- Instructions for the task
Write down each of the records again, exactly and in full.

- Task data
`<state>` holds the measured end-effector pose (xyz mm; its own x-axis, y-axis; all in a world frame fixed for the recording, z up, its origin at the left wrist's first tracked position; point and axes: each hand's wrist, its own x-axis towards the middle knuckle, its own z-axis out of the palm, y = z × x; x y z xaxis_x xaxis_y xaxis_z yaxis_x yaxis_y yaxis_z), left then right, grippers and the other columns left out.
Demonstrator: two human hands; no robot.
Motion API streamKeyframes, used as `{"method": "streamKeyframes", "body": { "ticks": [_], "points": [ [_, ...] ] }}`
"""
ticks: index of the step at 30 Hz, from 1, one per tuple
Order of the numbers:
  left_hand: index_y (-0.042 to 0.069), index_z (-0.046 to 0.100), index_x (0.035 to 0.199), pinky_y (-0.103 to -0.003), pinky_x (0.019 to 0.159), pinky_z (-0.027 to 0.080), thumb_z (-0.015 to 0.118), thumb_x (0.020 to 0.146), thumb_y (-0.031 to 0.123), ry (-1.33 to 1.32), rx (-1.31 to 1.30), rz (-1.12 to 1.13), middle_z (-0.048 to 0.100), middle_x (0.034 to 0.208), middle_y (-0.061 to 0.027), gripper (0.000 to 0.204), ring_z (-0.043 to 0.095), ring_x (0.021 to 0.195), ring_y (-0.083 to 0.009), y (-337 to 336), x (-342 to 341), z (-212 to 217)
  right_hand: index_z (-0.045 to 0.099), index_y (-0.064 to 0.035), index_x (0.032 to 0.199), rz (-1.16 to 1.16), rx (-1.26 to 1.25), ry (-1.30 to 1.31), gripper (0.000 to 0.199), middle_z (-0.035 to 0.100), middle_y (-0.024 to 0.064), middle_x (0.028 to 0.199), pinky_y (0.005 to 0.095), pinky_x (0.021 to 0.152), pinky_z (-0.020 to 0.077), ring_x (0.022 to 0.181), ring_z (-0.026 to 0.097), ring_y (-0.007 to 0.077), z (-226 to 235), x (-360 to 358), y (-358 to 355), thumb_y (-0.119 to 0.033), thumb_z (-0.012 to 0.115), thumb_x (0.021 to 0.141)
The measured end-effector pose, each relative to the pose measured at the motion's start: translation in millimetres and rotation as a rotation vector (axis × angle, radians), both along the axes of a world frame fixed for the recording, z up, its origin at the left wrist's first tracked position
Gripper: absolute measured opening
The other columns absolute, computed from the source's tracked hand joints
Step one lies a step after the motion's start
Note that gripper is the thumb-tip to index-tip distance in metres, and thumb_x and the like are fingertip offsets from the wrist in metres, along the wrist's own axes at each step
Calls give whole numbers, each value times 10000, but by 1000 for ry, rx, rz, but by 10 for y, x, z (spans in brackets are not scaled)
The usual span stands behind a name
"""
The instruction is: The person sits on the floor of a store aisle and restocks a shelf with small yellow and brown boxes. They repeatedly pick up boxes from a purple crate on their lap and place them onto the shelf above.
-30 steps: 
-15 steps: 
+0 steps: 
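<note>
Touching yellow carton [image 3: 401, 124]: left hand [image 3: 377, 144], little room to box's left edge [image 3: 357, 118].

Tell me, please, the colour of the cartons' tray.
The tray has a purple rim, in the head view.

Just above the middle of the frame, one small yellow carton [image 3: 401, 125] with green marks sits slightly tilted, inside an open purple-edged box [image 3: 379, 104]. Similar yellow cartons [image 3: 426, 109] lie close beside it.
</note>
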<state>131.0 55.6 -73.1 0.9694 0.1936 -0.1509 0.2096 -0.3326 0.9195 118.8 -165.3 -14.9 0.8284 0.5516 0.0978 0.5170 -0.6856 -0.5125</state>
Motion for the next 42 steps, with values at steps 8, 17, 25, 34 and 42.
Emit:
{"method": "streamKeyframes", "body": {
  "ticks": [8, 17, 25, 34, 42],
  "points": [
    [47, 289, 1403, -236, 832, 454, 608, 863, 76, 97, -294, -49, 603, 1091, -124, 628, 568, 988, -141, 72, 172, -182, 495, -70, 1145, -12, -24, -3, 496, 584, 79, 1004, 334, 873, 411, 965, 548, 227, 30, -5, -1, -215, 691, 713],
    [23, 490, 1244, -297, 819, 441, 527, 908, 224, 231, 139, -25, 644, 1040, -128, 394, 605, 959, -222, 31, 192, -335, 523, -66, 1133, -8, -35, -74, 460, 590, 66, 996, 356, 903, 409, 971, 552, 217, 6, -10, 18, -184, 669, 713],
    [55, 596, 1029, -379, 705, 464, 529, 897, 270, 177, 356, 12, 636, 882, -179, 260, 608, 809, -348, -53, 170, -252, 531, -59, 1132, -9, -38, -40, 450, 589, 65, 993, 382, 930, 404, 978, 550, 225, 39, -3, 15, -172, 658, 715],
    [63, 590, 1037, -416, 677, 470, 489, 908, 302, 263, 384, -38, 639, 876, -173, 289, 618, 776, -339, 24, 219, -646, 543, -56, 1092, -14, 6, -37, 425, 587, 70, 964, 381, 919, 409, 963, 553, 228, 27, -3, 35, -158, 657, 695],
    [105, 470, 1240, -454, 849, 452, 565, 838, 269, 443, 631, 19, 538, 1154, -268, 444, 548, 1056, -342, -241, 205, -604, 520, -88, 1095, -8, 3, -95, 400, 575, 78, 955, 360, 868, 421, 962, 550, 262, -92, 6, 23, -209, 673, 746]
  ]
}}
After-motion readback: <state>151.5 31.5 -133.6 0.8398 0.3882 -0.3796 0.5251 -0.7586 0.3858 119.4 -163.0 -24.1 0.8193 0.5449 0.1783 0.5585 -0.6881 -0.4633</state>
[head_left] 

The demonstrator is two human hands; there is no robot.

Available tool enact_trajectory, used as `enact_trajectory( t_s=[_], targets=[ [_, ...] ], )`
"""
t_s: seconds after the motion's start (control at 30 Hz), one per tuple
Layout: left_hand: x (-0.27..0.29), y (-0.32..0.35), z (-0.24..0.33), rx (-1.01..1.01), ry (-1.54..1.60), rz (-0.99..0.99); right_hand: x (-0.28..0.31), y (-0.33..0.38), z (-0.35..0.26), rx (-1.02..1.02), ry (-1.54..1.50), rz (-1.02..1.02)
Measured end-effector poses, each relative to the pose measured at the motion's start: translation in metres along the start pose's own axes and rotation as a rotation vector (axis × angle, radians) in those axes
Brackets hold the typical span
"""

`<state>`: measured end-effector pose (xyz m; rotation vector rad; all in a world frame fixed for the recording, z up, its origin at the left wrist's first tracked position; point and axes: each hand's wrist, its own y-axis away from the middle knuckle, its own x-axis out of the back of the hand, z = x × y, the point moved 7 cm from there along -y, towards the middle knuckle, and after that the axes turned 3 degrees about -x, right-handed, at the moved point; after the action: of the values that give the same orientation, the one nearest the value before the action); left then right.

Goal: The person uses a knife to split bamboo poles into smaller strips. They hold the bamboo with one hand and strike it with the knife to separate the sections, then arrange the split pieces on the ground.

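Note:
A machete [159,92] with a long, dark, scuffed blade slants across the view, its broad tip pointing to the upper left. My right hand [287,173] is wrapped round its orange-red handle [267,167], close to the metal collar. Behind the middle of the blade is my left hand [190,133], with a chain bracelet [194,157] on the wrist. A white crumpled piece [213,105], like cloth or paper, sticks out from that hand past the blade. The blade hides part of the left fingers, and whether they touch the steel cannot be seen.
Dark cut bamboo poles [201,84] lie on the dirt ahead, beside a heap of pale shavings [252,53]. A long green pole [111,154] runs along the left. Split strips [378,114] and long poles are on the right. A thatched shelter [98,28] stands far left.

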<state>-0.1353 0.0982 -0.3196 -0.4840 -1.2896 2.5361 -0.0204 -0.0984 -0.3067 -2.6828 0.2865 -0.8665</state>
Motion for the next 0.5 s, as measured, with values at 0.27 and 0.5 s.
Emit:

- Answer section
`<state>` holds the measured end-effector pose (xyz mm; its own x-axis, y-axis; all in a world frame fixed for the recording, z up, its origin at the left wrist's first tracked position; point and axes: each hand's wrist, its own x-axis towards the middle knuckle, its own z-axis out of the palm, y = z × x; x y z xaxis_x xaxis_y xaxis_z yaxis_x yaxis_y yaxis_z), left then right, grippers and the other columns left out.
Demonstrator: two human hands; no robot.
Motion API streamKeyframes, used as `{"method": "streamKeyframes", "body": { "ticks": [_], "points": [ [_, ...] ] }}`
"""
ticks: index of the step at 30 Hz, from 1, one per tuple
Order of the numbers:
  left_hand: index_y (-0.042 to 0.069), index_z (-0.046 to 0.100), index_x (0.035 to 0.199), pinky_y (-0.103 to -0.003), pinky_x (0.019 to 0.159), pinky_z (-0.027 to 0.080), thumb_z (-0.015 to 0.118), thumb_x (0.020 to 0.146), thumb_y (-0.031 to 0.123), ry (-1.33 to 1.32), rx (-1.31 to 1.30), rz (-1.12 to 1.13), middle_z (-0.048 to 0.100), middle_x (0.034 to 0.208), middle_y (-0.061 to 0.027), gripper (0.000 to 0.204), ring_z (-0.043 to 0.095), ring_x (0.021 to 0.195), ring_y (-0.083 to 0.009), y (-337 to 336), x (-342 to 341), z (-212 to 217)
  right_hand: index_z (-0.045 to 0.099), index_y (-0.064 to 0.035), index_x (0.032 to 0.199), rz (-1.16 to 1.16), rx (-1.26 to 1.25), ry (-1.30 to 1.31), gripper (0.000 to 0.199), middle_z (-0.035 to 0.100), middle_y (-0.024 to 0.064), middle_x (0.028 to 0.199), pinky_y (0.005 to 0.095), pinky_x (0.021 to 0.152), pinky_z (-0.020 to 0.077), ring_x (0.022 to 0.181), ring_z (-0.026 to 0.097), ring_y (-0.007 to 0.077), z (-226 to 235), x (-360 to 358), y (-358 to 355), thumb_y (-0.119 to 0.033), thumb_z (-0.012 to 0.115), thumb_x (0.021 to 0.141)
The measured end-effector pose, each relative to the pose measured at the motion's start: translation in millimetres and rotation as a rotation vector (axis × angle, radians), both along the axes of a world frame fixed for the recording, z up, its origin at the left wrist's first tracked position
Gripper: absolute measured opening
The other columns absolute, computed from the source's tracked hand joints
Step one lies a step after the motion's start
Note that gripper is the thumb-tip to index-tip distance in metres, and thumb_x and the like are fingertip offsets from the wrist in metres, along the wrist's own axes at each step
Calls give whole numbers, each value times 10000, but by 1000 for ry, rx, rz, but by 10 for y, x, z (spans in brackets are not scaled)
The usual span stands behind a name
"""
The instruction is: The person sits on the floor of a store aisle and restocks a shelf with small yellow and brown boxes. They repeatedly pick up boxes from a purple crate on their lap and place them onto the shelf above.
-30 steps: 
-15 steps: 
+0 steps: 
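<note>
Touching yellow carton [image 3: 401, 124]: left hand [image 3: 377, 144], little room to box's left edge [image 3: 357, 118].

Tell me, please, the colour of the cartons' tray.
The tray has a purple rim, in the head view.

Just above the middle of the frame, one small yellow carton [image 3: 401, 125] with green marks sits slightly tilted, inside an open purple-edged box [image 3: 379, 104]. Similar yellow cartons [image 3: 426, 109] lie close beside it.
</note>
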<state>131.0 55.6 -73.1 0.9694 0.1936 -0.1509 0.2096 -0.3326 0.9195 118.8 -165.3 -14.9 0.8284 0.5516 0.0978 0.5170 -0.6856 -0.5125</state>
Motion for the next 42 steps, with values at steps 8, 17, 25, 34 and 42.
Emit:
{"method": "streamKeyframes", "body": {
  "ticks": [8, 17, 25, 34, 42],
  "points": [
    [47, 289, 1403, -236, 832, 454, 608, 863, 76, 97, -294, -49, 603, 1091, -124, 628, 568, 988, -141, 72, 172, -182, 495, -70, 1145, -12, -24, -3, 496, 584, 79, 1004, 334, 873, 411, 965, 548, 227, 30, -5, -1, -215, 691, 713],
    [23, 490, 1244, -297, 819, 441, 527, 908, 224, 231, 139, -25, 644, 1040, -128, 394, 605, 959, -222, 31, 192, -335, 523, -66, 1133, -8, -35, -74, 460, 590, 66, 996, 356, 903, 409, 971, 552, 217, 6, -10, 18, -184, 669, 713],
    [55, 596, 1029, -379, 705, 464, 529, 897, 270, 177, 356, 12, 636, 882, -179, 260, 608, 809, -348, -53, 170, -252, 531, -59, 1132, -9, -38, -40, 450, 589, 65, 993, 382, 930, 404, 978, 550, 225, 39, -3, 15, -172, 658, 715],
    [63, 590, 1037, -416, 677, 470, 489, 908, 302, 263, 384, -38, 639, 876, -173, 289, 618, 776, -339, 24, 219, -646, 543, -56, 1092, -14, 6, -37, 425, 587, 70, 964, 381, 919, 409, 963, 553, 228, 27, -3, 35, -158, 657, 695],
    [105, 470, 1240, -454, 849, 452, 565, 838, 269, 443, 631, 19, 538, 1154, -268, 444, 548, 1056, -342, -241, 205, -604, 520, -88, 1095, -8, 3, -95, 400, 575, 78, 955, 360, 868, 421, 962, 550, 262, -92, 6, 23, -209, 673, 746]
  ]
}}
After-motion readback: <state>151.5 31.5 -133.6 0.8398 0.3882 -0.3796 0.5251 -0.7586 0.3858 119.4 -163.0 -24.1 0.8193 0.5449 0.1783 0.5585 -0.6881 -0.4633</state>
[head_left] 

The demonstrator is two human hands; there is no robot.

Available tool enact_trajectory, used as `enact_trajectory( t_s=[_], targets=[ [_, ...] ], )`
"""
t_s: seconds after the motion's start (control at 30 Hz), one per tuple
Layout: left_hand: x (-0.27..0.29), y (-0.32..0.35), z (-0.24..0.33), rx (-1.01..1.01), ry (-1.54..1.60), rz (-0.99..0.99); right_hand: x (-0.28..0.31), y (-0.33..0.38), z (-0.35..0.26), rx (-1.02..1.02), ry (-1.54..1.50), rz (-1.02..1.02)
Measured end-effector poses, each relative to the pose measured at the motion's start: translation in metres along the start pose's own axes and rotation as a rotation vector (axis × angle, radians) in those axes
Brackets hold the typical span
"""

`<state>`: measured end-effector pose (xyz m; rotation vector rad; all in a world frame fixed for the recording, z up, its origin at the left wrist's first tracked position; point and axes: each hand's wrist, its own y-axis away from the middle knuckle, its own x-axis out of the back of the hand, z = x × y, the point moved 7 cm from there along -y, towards the middle knuckle, and after that the axes turned 3 degrees about -x, right-handed, at the moved point; after the action: of the values that give the same orientation, the one nearest the value before the action); left then right.

Goal: The person uses a knife to split bamboo poles into smaller strips. They hold the bamboo with one hand and strike it with the knife to separate the sections, then arrange the split pieces on the ground.

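Note:
A machete [159,92] with a long, dark, scuffed blade slants across the view, its broad tip pointing to the upper left. My right hand [287,173] is wrapped round its orange-red handle [267,167], close to the metal collar. Behind the middle of the blade is my left hand [190,133], with a chain bracelet [194,157] on the wrist. A white crumpled piece [213,105], like cloth or paper, sticks out from that hand past the blade. The blade hides part of the left fingers, and whether they touch the steel cannot be seen.
Dark cut bamboo poles [201,84] lie on the dirt ahead, beside a heap of pale shavings [252,53]. A long green pole [111,154] runs along the left. Split strips [378,114] and long poles are on the right. A thatched shelter [98,28] stands far left.
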
<state>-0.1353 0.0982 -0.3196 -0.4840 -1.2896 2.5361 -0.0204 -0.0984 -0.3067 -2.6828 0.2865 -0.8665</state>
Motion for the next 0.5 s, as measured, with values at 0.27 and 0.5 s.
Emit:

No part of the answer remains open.